The plight of women is a recurring theme. Rob McKenna considers the trauma of forced migration from the potato famine in Ireland. Connecting the story of his ancestors with the conditions that may lead to becoming inmates of a mental institution. Patricia Martin reveals the women in moments of despair but also in times of camaraderie and companionship that occurred within institutions. Linda Pollard considers the site as ‘home’ for the children and the conflicting tales of joy and hardship held within the historical records. Wendy McGrath uses native grasses of the area and dark brooding negative spaces as she empathises with the unsettling states of the institutionalised. Moments of reprieve and individuality are shown in Anna Berger’s Apron series based on the discovery of a secret stash of aprons securely hidden in the building. Craft work within the building was used as a springboard to develop skills in cutting but became a provider for printing extension. The work of Sarah Robert-Tissot used the beautifully crafted pressed tin ceiling work to extend her linocutting and printing skills into a large ambitious work.
Many artists have captured the transitional state of the buildings with remains of furniture and degradation apparent from years of neglect.

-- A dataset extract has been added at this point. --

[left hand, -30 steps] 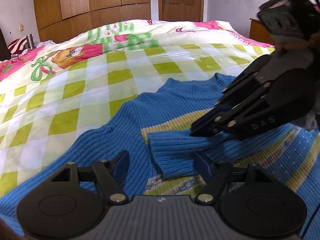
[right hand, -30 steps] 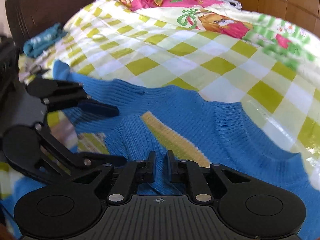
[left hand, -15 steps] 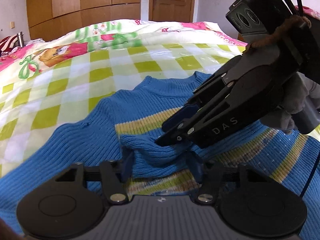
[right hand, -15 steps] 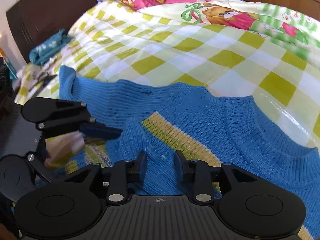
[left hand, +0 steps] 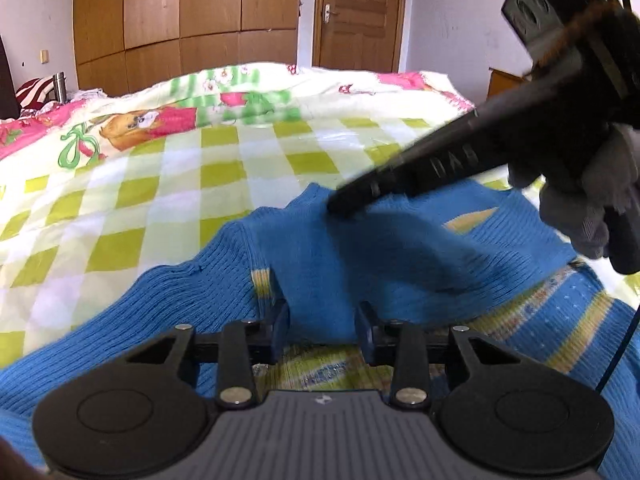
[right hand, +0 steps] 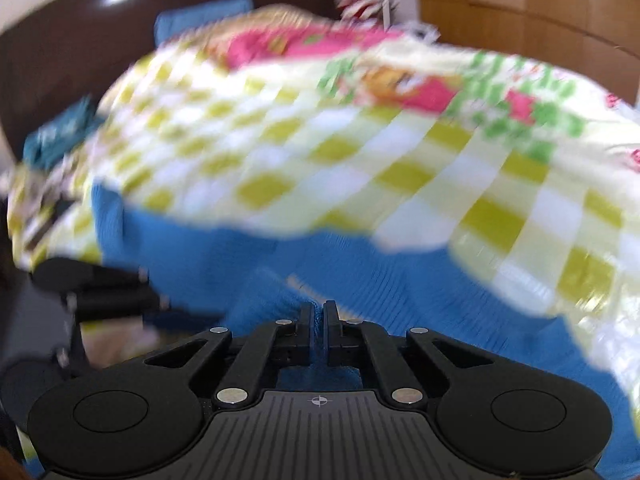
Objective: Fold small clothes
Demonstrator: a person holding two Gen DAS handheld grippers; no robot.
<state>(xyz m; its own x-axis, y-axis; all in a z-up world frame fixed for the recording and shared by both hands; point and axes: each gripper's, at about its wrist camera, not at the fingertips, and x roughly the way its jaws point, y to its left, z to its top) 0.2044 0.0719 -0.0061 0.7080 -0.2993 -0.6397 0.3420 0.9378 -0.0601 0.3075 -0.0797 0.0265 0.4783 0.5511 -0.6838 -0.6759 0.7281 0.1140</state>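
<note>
Since a moment ago the right tongs (right hand: 319,320) have snapped together on a fold of the blue ribbed knit sweater with yellow stripes (left hand: 400,256) and lifted it, their view now smeared with motion. In the left wrist view the right tongs (left hand: 340,204) slant down from upper right, gripped by a grey-gloved hand (left hand: 592,196). The left tongs (left hand: 322,330) sit low, spread apart either side of the raised blue cloth. The sweater lies on the bed's green-and-white checked quilt (left hand: 160,200), its sleeve trailing left.
</note>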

Amy Hobden documented the recent state of the buildings with her compositions of graffitied walls whilst Tersia Oosthuizen uses collagraph to evoke dried branches and detritus against a wall to speak of the tangled memories that haunt the place. Rowena Bond leads us up narrow stairwells to sparce iron beds in dingy rooms whilst Alicja Boyd has caught a moment of change with items gathered up behind a doorway making way for the current gallery space. The items are gone but the door remains dilapidated.
The close observations of the textures of handmade clothes by the inmates in Tina Curtis’ monoprints considers who the inmates of the hospital may have been and how they were treated under theories such as phrenology, the mapping of the skull. Cath de Little accurately describes the current state of the dispensary with its haunting labels revealing the testing and use of a wide range of medicines that would have varied results. Rachael French’s images of willow, bramble and poppy acts as a reminder of the many theories that continue to circulate around treatment of mental illness. Trees are seen as memory keepers, sentinels of the lives of the inhabitants and the associated staff in Kaye Green’s lithographs.
The project assists in the healing and reclamation of the site. The beauty of printmaking is the ability to have multiple and sometimes conflicting layers of information pressed together. The geological, geographical and psychological layers within these walls are made present helping to make peace with the past as we realise these people and these times are not so very different from us. Through this community project many tales have become unearthed and are spoken about, hopefully assisting in healing, and acknowledging a site bound with stigma.
Jan Hogan is Head of the Art Discipline and coordinator of the Drawing and Printmaking Studio at the School of Creative Arts, University of Tasmania.